▶ _Data records_:
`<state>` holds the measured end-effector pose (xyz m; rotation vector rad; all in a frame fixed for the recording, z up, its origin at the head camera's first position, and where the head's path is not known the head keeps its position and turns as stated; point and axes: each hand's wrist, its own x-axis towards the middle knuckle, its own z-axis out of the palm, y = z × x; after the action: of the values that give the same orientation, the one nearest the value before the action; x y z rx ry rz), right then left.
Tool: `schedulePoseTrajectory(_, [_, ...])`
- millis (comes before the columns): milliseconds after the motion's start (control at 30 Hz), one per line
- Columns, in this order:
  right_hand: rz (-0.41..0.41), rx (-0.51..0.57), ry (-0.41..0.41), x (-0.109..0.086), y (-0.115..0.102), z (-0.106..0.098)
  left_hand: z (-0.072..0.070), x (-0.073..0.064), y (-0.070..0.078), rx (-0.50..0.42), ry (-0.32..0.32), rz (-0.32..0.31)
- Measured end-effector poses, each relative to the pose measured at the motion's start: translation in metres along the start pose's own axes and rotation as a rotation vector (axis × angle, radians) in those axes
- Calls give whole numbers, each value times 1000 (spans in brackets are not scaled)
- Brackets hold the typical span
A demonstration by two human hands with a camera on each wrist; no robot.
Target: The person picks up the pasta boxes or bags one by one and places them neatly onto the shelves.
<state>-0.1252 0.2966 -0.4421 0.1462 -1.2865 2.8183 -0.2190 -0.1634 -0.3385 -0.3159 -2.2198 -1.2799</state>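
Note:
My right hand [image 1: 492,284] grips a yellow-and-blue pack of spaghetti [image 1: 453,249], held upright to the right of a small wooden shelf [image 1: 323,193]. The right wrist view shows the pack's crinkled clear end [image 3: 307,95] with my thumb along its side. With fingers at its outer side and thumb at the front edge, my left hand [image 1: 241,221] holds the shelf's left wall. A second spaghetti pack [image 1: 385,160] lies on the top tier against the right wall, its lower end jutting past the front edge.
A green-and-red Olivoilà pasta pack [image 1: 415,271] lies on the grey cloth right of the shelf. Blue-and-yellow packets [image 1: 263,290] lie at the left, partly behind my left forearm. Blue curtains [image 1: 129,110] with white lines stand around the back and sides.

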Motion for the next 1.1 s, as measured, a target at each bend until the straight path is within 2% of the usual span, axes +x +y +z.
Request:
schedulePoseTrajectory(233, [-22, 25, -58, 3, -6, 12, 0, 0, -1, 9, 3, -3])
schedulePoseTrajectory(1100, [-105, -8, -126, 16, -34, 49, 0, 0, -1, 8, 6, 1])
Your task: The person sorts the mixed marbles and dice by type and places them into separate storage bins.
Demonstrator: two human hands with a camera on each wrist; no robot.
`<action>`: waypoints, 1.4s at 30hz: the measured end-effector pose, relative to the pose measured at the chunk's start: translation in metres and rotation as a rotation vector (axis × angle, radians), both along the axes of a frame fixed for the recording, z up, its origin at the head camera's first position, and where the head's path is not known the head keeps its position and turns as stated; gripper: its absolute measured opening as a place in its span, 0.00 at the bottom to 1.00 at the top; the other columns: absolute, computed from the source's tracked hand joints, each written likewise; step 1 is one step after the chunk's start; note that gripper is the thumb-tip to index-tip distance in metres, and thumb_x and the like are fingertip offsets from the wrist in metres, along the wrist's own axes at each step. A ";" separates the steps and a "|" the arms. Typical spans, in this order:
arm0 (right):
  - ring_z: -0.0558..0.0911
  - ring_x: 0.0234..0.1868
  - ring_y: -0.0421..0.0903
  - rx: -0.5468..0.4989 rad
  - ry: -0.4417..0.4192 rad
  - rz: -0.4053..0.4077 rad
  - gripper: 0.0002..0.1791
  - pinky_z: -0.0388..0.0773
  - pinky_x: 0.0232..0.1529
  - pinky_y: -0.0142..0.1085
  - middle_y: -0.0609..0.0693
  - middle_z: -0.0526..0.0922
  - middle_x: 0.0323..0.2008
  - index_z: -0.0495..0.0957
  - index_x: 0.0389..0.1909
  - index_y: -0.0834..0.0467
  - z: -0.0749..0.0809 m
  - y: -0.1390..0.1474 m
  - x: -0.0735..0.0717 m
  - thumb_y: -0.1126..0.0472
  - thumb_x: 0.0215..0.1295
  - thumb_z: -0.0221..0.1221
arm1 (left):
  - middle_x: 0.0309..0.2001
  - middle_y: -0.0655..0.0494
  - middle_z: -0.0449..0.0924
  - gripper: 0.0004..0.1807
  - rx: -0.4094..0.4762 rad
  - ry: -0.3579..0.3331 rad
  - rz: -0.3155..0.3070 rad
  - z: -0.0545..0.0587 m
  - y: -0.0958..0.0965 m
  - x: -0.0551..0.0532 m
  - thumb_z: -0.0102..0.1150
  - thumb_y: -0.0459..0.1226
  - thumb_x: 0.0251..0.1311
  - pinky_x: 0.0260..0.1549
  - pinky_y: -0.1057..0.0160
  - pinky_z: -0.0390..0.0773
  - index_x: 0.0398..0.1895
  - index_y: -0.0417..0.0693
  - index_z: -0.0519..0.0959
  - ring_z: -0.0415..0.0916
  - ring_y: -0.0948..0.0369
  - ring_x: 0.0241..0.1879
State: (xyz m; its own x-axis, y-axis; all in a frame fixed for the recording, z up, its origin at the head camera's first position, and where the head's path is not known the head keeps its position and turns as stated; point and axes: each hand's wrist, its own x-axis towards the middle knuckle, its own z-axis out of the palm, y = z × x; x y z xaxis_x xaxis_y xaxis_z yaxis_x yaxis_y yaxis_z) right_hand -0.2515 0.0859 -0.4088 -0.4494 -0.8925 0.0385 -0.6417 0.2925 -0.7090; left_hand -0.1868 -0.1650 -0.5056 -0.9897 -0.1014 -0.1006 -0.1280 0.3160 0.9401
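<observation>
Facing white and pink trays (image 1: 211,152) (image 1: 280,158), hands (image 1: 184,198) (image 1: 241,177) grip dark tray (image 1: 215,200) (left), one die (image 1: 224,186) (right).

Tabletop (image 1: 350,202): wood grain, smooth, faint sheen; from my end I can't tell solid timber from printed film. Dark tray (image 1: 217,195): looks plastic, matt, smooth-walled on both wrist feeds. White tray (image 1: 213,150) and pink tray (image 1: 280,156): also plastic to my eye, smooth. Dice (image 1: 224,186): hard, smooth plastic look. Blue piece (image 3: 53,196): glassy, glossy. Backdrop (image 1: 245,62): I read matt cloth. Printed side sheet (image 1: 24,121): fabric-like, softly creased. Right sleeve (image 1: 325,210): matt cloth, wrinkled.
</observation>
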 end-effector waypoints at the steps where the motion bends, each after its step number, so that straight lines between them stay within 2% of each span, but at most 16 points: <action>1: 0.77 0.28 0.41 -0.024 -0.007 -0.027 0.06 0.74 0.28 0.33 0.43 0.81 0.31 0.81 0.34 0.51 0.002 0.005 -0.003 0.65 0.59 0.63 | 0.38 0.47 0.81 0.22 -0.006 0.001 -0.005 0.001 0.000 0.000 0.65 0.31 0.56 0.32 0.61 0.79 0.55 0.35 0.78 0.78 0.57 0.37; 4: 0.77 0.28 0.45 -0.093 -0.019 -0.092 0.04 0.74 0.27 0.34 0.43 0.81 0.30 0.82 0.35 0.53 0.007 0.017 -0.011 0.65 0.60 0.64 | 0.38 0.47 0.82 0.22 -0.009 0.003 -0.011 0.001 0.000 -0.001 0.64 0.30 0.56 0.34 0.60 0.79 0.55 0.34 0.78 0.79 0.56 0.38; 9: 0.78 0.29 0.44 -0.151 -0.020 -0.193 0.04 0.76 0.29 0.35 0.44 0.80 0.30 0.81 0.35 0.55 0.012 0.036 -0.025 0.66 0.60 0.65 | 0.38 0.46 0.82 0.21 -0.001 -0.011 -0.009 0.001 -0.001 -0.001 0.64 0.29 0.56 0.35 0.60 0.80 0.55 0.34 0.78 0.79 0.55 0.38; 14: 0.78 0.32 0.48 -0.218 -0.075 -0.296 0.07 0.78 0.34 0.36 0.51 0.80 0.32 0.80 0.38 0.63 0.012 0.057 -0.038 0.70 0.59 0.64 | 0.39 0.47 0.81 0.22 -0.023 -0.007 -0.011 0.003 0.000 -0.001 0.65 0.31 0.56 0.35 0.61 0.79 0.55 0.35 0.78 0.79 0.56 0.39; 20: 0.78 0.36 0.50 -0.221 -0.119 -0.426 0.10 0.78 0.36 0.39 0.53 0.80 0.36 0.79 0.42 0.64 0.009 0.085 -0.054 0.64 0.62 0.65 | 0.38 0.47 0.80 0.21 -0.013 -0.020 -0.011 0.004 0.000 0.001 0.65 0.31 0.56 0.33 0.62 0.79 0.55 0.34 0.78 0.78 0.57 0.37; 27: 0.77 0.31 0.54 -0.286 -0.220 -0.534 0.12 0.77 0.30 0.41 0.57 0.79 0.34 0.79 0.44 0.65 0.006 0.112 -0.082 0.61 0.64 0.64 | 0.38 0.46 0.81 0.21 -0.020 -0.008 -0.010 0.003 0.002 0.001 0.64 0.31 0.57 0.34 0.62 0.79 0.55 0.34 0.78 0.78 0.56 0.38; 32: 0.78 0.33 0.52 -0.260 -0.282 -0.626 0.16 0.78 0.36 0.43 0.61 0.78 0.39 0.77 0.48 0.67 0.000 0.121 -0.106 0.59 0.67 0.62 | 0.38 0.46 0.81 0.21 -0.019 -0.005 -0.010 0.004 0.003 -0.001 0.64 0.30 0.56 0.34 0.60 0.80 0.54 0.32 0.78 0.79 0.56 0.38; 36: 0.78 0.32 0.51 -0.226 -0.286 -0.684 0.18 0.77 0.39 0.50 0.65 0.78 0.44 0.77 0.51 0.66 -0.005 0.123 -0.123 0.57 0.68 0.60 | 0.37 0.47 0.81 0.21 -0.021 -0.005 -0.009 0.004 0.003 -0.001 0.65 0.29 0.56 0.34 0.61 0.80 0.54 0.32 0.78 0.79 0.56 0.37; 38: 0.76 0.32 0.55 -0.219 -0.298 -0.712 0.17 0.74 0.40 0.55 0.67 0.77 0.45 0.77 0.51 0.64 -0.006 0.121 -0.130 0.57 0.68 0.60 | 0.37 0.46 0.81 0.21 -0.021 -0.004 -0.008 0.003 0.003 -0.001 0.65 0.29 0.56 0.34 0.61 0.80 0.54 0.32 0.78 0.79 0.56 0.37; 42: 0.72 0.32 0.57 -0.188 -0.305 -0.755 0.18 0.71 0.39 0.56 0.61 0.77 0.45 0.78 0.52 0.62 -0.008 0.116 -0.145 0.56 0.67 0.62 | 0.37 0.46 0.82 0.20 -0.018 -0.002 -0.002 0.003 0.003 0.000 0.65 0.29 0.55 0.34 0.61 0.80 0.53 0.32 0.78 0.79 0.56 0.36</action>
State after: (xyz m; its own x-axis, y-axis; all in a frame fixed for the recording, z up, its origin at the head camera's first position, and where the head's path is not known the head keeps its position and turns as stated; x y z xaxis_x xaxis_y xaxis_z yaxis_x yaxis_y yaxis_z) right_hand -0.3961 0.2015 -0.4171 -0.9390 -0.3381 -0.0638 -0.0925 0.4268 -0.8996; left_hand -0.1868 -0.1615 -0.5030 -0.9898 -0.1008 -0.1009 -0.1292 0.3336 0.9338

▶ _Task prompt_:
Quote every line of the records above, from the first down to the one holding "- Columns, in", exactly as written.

▶ _Answer_:
`<state>` holds the measured end-effector pose (xyz m; rotation vector rad; all in a frame fixed for the recording, z up, its origin at the head camera's first position, and where the head's path is not known the head keeps its position and turns as stated; point and axes: each hand's wrist, its own x-axis towards the middle knuckle, its own z-axis out of the palm, y = z × x; after the action: of the values that give the same orientation, the one nearest the value before the action; x y z rx ry rz), right then left.
Tool: `schedulePoseTrajectory(_, [_, ...])`
- millis (comes before the columns): milliseconds after the motion's start (control at 30 Hz), one per line
- Columns, in this order:

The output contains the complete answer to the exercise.